**TASK TO COMPLETE:**
Repeat the listing that follows exactly. Pictures are not part of the copy.

**DATASET EXCERPTS:**
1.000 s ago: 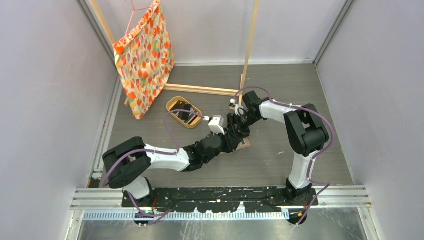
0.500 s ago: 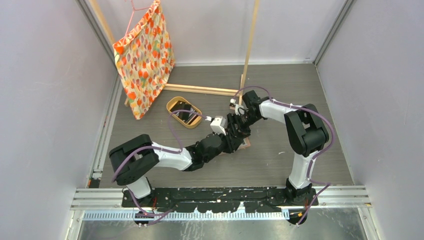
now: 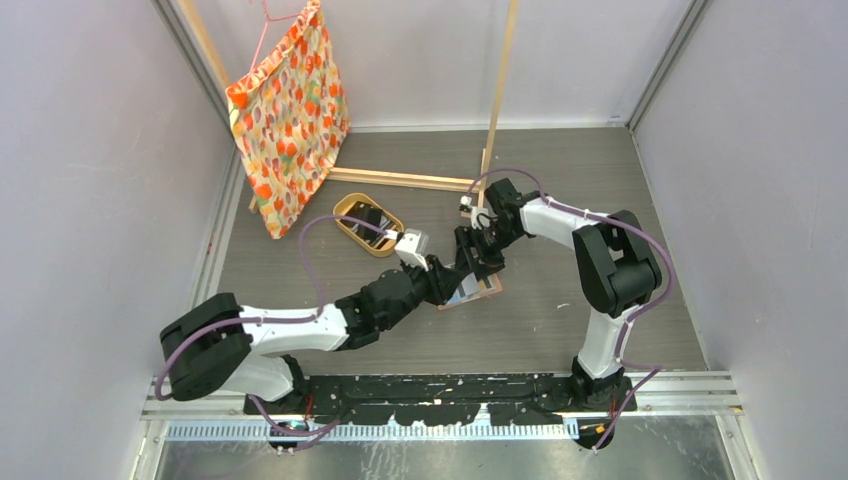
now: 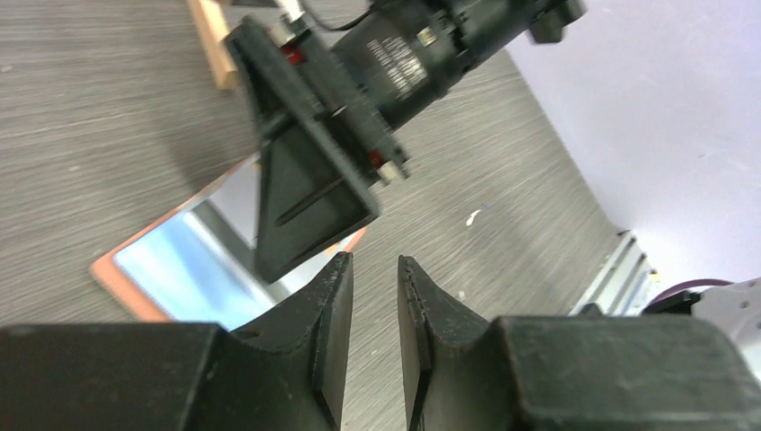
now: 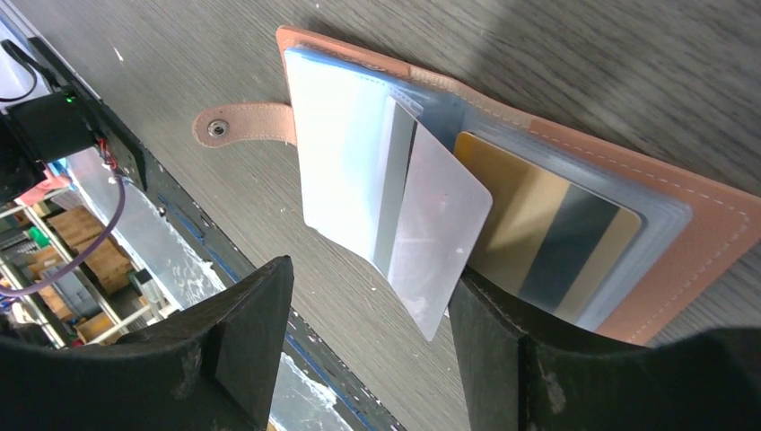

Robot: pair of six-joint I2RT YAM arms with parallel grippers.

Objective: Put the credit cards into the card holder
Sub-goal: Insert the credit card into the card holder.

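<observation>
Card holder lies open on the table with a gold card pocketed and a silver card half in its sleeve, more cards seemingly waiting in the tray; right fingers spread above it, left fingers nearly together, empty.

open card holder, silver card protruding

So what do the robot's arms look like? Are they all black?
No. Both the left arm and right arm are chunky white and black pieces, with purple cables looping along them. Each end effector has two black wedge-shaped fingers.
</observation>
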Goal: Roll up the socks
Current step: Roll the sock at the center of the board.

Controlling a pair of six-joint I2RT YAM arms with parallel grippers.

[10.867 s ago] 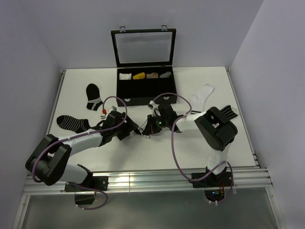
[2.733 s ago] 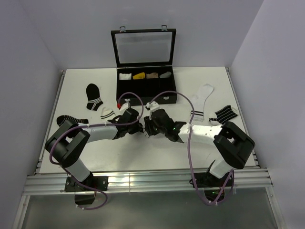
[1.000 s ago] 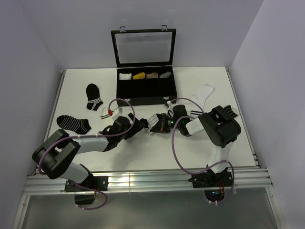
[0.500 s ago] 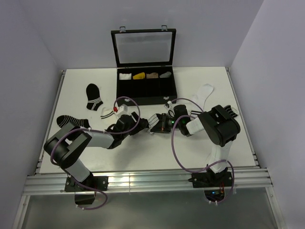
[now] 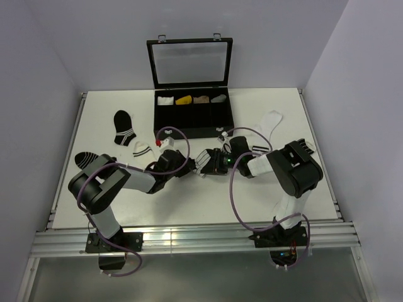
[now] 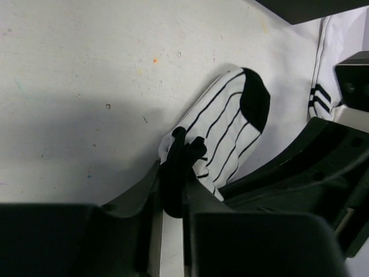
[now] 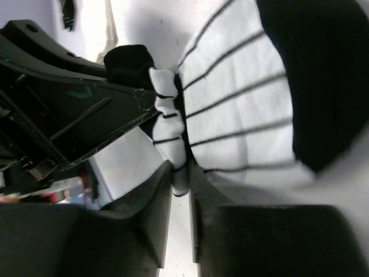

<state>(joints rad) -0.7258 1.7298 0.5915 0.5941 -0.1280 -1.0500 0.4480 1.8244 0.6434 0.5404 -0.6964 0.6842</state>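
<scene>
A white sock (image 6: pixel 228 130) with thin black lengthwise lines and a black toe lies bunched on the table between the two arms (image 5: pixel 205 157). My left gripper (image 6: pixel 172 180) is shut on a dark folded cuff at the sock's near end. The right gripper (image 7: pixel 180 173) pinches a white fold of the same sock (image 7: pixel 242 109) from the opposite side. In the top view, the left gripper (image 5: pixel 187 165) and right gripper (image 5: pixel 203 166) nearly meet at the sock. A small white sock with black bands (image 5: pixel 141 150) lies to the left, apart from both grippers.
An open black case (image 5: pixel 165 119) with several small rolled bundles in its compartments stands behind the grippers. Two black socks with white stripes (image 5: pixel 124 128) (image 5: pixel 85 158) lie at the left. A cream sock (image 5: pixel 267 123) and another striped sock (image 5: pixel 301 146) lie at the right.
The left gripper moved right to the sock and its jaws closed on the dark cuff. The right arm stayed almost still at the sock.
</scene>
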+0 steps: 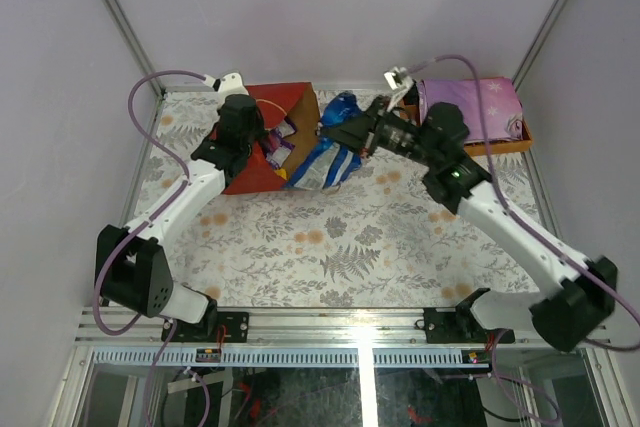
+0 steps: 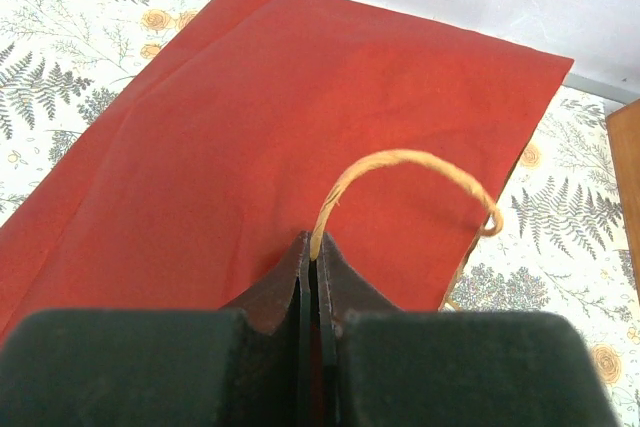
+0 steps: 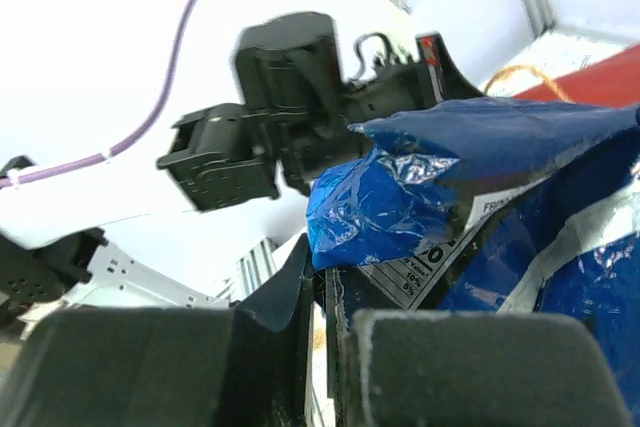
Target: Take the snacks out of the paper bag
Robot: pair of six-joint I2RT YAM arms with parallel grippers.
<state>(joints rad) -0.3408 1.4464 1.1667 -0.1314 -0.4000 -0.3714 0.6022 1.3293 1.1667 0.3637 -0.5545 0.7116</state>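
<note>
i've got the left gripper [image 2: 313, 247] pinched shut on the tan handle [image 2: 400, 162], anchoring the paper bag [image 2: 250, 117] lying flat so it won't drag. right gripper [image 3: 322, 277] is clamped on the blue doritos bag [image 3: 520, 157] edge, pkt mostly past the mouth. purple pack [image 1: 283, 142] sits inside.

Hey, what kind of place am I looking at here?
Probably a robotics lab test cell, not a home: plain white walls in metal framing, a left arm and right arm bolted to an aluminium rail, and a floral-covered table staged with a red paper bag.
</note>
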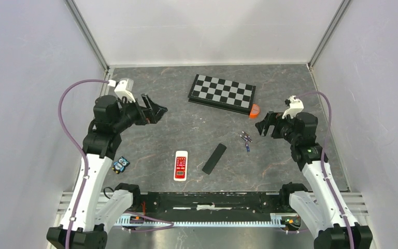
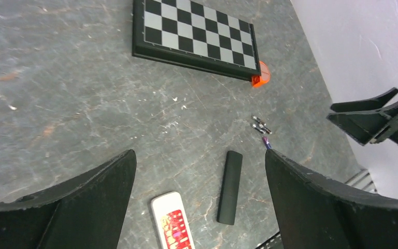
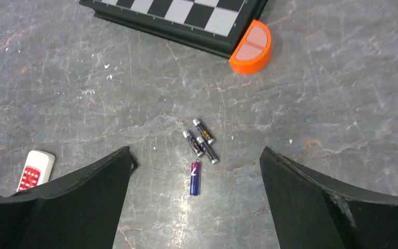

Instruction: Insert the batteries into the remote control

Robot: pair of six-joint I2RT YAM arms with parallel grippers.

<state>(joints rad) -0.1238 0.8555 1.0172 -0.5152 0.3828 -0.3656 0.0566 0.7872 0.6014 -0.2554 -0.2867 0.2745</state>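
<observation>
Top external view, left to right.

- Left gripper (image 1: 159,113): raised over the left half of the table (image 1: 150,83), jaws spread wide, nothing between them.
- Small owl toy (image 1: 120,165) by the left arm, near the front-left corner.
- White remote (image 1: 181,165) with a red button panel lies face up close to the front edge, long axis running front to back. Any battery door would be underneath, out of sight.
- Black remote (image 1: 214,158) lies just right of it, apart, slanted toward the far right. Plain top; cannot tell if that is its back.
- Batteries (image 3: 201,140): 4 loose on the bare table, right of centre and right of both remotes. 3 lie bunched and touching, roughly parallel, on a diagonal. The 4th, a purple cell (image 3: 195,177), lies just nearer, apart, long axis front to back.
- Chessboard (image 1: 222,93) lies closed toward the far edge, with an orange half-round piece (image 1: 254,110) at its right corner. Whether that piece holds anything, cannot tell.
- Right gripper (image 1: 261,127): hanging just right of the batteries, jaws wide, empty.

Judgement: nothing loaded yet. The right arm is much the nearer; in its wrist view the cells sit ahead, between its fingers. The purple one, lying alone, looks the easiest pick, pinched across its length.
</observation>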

**RESPONSE:**
1.000 s ago: 
0.500 s ago: 
now: 
now: 
now: 

Robot: pair of six-joint I2RT YAM arms with parallel grippers.

Objective: Put the credit cards into the card holder
Sub-goal: Insert the credit card into the card holder.

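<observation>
Card holder lies open on the table with a gold card pocketed and a silver card half in its sleeve, more cards seemingly waiting in the tray; right fingers spread above it, left fingers nearly together, empty.

open card holder, silver card protruding

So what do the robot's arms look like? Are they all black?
No. Both the left arm and right arm are chunky white and black pieces, with purple cables looping along them. Each end effector has two black wedge-shaped fingers.
</observation>
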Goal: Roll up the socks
Current step: Roll the sock at the center of the board.

Controlling a pair of six-joint I2RT YAM arms with parallel grippers.

[10.867 s ago] 
[2.733 s ago] 
[1.000 s ago] 
[0.500 s ago] 
[now] 
[now] 
[now] 

<state>(joints rad) -0.7258 1.7298 0.5915 0.5941 -0.1280 -1.0500 0.4480 1.8244 0.6434 0.5404 -0.6964 0.6842</state>
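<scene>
A white sock (image 6: pixel 228 130) with thin black lengthwise lines and a black toe lies bunched on the table between the two arms (image 5: pixel 205 157). My left gripper (image 6: pixel 172 180) is shut on a dark folded cuff at the sock's near end. The right gripper (image 7: pixel 180 173) pinches a white fold of the same sock (image 7: pixel 242 109) from the opposite side. In the top view, the left gripper (image 5: pixel 187 165) and right gripper (image 5: pixel 203 166) nearly meet at the sock. A small white sock with black bands (image 5: pixel 141 150) lies to the left, apart from both grippers.
An open black case (image 5: pixel 165 119) with several small rolled bundles in its compartments stands behind the grippers. Two black socks with white stripes (image 5: pixel 124 128) (image 5: pixel 85 158) lie at the left. A cream sock (image 5: pixel 267 123) and another striped sock (image 5: pixel 301 146) lie at the right.
The left gripper moved right to the sock and its jaws closed on the dark cuff. The right arm stayed almost still at the sock.
</scene>
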+0 steps: 
+0 steps: 
+0 steps: 
Target: Take the snacks out of the paper bag
Robot: pair of six-joint I2RT YAM arms with parallel grippers.
<state>(joints rad) -0.3408 1.4464 1.1667 -0.1314 -0.4000 -0.3714 0.6022 1.3293 1.1667 0.3637 -0.5545 0.7116</state>
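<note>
i've got the left gripper [image 2: 313, 247] pinched shut on the tan handle [image 2: 400, 162], anchoring the paper bag [image 2: 250, 117] lying flat so it won't drag. right gripper [image 3: 322, 277] is clamped on the blue doritos bag [image 3: 520, 157] edge, pkt mostly past the mouth. purple pack [image 1: 283, 142] sits inside.

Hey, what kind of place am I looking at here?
Probably a robotics lab test cell, not a home: plain white walls in metal framing, a left arm and right arm bolted to an aluminium rail, and a floral-covered table staged with a red paper bag.
</note>
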
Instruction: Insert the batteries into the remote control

Robot: pair of six-joint I2RT YAM arms with parallel grippers.

<state>(joints rad) -0.1238 0.8555 1.0172 -0.5152 0.3828 -0.3656 0.0566 0.7872 0.6014 -0.2554 -0.2867 0.2745</state>
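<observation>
Top external view, left to right.

- Left gripper (image 1: 159,113): raised over the left half of the table (image 1: 150,83), jaws spread wide, nothing between them.
- Small owl toy (image 1: 120,165) by the left arm, near the front-left corner.
- White remote (image 1: 181,165) with a red button panel lies face up close to the front edge, long axis running front to back. Any battery door would be underneath, out of sight.
- Black remote (image 1: 214,158) lies just right of it, apart, slanted toward the far right. Plain top; cannot tell if that is its back.
- Batteries (image 3: 201,140): 4 loose on the bare table, right of centre and right of both remotes. 3 lie bunched and touching, roughly parallel, on a diagonal. The 4th, a purple cell (image 3: 195,177), lies just nearer, apart, long axis front to back.
- Chessboard (image 1: 222,93) lies closed toward the far edge, with an orange half-round piece (image 1: 254,110) at its right corner. Whether that piece holds anything, cannot tell.
- Right gripper (image 1: 261,127): hanging just right of the batteries, jaws wide, empty.

Judgement: nothing loaded yet. The right arm is much the nearer; in its wrist view the cells sit ahead, between its fingers. The purple one, lying alone, looks the easiest pick, pinched across its length.
</observation>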

This output completes the exercise.